* _Your assignment_:
Please tell how many of the lines below contain "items", using only a number.

* _Record excerpts_:
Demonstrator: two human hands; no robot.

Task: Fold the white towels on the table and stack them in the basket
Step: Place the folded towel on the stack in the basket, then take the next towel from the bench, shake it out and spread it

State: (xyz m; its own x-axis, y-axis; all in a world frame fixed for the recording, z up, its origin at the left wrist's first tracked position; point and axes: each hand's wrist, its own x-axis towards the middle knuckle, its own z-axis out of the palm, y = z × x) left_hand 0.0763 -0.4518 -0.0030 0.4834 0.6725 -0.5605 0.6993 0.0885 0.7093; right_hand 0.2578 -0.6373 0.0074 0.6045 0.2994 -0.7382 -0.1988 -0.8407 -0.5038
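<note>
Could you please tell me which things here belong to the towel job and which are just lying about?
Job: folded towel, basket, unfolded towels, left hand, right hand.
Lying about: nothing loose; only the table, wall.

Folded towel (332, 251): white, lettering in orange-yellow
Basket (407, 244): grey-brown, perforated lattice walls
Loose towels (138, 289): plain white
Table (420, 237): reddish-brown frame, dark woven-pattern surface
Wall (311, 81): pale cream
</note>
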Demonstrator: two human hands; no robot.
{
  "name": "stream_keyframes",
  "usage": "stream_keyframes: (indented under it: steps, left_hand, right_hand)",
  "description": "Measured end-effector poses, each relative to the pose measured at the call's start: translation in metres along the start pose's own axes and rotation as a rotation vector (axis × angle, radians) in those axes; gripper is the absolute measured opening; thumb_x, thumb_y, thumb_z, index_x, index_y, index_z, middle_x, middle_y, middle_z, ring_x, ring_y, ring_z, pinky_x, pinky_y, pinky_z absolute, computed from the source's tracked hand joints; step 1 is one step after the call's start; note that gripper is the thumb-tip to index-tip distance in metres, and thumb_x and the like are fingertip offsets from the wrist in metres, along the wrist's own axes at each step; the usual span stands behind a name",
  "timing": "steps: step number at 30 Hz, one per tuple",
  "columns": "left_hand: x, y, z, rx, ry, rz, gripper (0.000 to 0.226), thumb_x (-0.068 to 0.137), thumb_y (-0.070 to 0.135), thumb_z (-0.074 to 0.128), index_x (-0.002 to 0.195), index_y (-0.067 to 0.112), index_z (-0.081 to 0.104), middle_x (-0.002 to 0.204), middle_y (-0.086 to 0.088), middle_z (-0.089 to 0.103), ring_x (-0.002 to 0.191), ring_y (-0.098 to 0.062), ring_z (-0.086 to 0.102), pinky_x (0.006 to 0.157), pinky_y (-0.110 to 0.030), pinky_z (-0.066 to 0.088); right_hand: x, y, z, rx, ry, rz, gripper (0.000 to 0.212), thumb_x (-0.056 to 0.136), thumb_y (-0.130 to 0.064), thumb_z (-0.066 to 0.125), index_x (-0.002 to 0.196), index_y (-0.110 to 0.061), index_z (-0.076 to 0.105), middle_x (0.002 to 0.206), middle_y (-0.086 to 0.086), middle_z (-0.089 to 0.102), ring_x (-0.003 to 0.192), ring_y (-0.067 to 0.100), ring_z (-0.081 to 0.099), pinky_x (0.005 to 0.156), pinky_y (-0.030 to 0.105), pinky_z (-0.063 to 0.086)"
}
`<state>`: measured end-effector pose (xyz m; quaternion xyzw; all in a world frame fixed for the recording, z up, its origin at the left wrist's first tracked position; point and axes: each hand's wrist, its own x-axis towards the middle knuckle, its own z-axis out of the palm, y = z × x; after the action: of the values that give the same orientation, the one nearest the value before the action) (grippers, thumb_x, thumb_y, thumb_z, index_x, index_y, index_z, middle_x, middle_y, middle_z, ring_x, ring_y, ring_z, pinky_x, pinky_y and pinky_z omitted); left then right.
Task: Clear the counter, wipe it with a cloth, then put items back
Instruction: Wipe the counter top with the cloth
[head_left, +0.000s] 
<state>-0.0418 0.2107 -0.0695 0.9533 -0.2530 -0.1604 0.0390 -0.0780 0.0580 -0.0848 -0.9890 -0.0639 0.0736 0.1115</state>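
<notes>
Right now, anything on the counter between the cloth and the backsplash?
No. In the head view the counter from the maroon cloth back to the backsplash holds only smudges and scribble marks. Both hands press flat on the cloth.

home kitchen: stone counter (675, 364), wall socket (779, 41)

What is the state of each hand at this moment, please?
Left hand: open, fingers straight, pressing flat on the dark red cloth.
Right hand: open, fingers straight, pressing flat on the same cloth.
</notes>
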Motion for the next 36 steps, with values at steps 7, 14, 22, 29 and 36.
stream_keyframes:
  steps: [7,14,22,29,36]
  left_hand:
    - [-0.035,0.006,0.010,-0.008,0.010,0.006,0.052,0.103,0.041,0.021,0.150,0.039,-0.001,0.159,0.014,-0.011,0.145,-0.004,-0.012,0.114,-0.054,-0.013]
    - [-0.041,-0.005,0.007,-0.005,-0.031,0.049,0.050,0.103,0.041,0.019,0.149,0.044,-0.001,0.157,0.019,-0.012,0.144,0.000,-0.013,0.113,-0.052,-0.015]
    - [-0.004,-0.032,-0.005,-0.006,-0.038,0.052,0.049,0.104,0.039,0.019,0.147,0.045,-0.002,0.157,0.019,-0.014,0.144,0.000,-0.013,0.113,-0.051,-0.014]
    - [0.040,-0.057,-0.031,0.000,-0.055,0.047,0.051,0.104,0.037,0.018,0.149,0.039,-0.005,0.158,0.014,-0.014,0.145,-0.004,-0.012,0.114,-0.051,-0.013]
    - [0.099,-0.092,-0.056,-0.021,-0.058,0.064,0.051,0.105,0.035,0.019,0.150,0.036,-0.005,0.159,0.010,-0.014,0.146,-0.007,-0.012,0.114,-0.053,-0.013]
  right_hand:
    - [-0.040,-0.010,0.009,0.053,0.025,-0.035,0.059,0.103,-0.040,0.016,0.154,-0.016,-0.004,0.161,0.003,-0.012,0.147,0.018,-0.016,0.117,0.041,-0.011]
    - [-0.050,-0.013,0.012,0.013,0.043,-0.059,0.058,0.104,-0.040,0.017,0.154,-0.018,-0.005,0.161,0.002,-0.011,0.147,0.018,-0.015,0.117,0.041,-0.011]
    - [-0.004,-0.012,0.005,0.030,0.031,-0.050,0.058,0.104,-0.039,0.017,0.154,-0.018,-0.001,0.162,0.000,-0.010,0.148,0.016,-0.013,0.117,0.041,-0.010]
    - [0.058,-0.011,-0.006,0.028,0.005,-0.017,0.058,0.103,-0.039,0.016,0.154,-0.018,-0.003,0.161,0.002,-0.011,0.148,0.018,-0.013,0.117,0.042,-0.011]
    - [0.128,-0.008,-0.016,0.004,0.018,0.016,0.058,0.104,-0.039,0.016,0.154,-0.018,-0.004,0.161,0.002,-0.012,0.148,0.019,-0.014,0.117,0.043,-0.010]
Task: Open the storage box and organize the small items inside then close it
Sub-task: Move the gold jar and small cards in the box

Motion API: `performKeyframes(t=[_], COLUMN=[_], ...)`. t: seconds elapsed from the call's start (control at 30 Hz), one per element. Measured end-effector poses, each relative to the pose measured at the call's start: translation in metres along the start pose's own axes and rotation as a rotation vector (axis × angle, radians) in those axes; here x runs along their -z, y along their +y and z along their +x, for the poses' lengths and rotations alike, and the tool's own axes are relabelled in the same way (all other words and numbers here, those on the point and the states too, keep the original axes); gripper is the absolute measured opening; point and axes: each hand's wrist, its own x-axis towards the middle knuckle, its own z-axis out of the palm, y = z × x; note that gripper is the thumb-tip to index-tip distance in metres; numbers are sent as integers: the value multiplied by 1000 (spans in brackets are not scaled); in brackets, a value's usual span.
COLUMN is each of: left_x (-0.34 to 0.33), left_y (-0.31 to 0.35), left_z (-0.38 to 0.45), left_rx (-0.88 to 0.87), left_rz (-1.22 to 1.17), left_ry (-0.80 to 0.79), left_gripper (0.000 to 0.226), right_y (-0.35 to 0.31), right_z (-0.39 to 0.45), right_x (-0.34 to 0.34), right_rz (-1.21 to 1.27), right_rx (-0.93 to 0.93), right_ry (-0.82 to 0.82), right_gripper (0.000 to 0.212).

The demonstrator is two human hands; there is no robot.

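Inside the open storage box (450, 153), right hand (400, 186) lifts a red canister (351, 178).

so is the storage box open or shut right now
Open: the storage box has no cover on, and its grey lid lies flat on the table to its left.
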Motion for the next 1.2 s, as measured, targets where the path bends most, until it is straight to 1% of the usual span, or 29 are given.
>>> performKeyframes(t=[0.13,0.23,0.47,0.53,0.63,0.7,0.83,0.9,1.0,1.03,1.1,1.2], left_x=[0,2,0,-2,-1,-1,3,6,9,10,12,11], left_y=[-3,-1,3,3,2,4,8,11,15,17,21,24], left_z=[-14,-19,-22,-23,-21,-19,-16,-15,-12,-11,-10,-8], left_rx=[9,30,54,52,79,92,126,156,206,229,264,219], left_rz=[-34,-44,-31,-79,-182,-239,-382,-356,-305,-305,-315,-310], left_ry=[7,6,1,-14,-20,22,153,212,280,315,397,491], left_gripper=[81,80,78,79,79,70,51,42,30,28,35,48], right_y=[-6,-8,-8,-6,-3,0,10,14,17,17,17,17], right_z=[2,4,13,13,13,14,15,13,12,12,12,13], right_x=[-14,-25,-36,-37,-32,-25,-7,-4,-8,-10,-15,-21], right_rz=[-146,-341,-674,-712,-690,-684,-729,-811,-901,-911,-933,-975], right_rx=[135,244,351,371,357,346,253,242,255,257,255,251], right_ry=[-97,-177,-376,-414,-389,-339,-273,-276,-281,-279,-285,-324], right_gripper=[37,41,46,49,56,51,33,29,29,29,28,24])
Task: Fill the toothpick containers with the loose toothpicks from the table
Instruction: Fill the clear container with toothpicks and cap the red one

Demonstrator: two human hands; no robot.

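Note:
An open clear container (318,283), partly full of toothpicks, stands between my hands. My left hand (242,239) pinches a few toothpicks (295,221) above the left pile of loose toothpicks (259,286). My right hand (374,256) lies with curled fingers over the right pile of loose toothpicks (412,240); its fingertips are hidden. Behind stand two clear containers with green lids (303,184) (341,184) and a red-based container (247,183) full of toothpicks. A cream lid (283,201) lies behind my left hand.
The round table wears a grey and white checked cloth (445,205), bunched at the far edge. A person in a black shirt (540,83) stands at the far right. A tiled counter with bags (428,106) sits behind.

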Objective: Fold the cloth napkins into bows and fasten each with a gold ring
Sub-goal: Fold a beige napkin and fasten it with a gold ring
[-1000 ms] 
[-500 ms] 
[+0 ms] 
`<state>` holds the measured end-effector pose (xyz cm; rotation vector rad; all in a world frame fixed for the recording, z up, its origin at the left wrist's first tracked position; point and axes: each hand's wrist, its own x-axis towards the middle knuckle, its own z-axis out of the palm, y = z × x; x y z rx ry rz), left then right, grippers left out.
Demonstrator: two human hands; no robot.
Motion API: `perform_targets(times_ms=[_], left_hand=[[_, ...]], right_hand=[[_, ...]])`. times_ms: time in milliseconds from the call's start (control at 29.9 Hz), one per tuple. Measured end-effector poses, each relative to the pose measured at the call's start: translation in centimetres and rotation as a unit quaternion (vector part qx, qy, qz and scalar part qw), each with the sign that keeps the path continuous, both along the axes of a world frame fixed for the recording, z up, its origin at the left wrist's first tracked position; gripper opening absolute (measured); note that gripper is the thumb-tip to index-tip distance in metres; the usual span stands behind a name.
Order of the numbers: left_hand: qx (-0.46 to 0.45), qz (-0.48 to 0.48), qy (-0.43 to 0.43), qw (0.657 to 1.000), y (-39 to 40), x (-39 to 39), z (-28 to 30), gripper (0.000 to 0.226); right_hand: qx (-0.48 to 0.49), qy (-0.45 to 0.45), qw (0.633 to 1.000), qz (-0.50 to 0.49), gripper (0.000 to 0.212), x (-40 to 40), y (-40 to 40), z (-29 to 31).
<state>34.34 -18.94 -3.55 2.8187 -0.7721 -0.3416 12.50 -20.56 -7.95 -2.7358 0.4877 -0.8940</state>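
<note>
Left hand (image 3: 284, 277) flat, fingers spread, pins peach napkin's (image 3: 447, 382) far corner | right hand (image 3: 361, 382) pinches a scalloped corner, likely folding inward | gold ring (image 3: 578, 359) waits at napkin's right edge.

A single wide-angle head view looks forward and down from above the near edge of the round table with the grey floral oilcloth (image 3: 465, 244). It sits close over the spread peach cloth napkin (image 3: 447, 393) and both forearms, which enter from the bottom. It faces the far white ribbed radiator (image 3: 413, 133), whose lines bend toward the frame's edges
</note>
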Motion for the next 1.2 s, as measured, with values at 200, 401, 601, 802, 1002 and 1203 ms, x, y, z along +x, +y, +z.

* _Output below_:
2